WHAT THE TASK REQUIRES: Only the lines with "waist" in them need to be copied from the listing.

==*==

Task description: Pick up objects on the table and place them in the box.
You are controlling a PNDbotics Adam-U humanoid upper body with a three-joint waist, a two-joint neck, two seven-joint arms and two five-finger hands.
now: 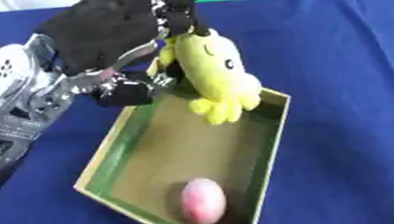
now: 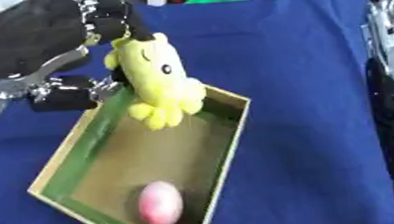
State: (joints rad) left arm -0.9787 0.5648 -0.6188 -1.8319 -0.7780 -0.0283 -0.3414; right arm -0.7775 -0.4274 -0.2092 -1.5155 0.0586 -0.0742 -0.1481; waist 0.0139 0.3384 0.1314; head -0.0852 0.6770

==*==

ANSWER TO THIS TASK:
You are controlling a PNDbotics Adam-U humanoid upper body with a three-joint waist, a two-joint neck, two seven-joint arms and two five-finger hands.
State: (joints rad) left arm -0.9787 0.5648 -0.6188 -1.8319 -0.7780 -0.0283 -0.3414; right arm -0.7775 -0.4274 -0.2092 -1.5155 0.0586 -0.0742 -0.1481; waist 0.0139 0.3384 0.1314; head -0.0852 0.6770

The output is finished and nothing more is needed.